PROBLEM REQUIREMENTS
For the listing that follows, report how many lines contain the word "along", giving the number and no other text.

INPUT DATA
***
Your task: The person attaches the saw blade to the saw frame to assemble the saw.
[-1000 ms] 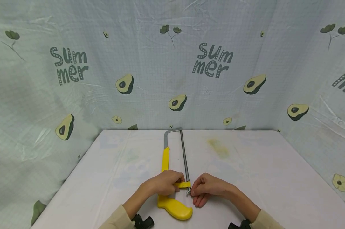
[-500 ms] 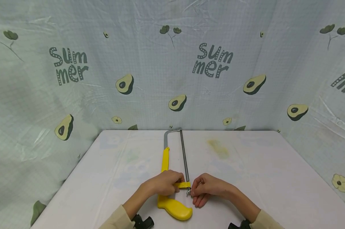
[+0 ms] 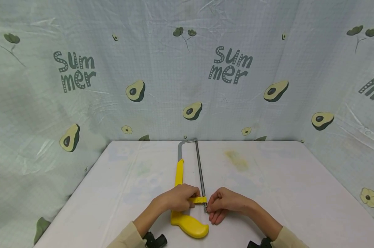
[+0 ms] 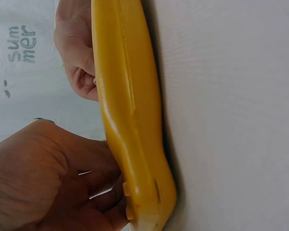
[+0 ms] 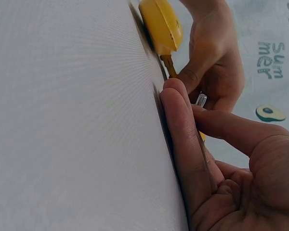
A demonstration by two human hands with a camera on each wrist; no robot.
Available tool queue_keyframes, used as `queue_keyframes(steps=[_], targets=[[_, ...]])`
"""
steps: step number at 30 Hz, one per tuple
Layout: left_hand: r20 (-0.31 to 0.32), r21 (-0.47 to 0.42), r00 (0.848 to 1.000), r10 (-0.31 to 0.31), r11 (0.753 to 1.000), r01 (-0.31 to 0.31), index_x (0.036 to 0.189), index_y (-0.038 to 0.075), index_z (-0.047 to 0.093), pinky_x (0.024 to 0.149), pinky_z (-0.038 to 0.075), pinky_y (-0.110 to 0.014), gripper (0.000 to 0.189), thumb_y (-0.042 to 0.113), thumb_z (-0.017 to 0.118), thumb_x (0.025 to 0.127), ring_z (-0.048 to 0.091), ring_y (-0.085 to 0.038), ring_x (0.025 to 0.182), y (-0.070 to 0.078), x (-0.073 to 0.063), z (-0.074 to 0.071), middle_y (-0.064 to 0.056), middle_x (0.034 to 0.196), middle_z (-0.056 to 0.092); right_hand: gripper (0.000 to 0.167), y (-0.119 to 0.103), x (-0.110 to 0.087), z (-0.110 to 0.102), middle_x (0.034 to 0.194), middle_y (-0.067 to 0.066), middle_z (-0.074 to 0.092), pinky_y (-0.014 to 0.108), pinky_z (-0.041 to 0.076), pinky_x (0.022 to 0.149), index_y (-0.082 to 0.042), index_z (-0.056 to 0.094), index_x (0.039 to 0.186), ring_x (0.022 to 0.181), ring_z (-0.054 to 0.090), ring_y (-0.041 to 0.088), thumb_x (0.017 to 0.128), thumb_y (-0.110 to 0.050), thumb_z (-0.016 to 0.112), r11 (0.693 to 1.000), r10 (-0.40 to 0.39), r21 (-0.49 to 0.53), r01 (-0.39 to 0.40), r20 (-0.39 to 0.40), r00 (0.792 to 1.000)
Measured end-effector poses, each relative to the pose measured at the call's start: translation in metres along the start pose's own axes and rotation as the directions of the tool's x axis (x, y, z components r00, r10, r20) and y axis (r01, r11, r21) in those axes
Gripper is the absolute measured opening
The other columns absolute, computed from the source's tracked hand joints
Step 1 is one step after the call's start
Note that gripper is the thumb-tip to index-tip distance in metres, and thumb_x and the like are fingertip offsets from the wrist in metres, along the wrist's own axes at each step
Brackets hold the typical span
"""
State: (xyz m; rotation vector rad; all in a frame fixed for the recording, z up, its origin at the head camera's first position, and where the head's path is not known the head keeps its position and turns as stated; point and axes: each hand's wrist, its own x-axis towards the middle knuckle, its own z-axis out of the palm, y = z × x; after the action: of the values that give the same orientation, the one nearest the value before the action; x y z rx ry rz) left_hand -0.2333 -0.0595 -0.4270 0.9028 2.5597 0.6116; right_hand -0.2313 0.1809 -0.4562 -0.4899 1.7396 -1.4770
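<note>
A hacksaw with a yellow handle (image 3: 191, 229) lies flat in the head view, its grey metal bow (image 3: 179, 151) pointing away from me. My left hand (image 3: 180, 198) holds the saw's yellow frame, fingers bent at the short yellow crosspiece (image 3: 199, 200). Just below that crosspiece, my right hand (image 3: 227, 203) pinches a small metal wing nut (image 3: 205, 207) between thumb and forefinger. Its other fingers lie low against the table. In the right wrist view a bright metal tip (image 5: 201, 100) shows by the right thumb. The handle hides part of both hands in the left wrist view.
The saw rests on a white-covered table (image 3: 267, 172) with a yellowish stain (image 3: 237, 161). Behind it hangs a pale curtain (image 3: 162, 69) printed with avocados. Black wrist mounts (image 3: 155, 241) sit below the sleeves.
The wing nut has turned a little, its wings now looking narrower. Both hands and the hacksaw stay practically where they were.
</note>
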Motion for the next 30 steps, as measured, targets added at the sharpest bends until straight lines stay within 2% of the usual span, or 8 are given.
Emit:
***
EXERCISE ANSWER
2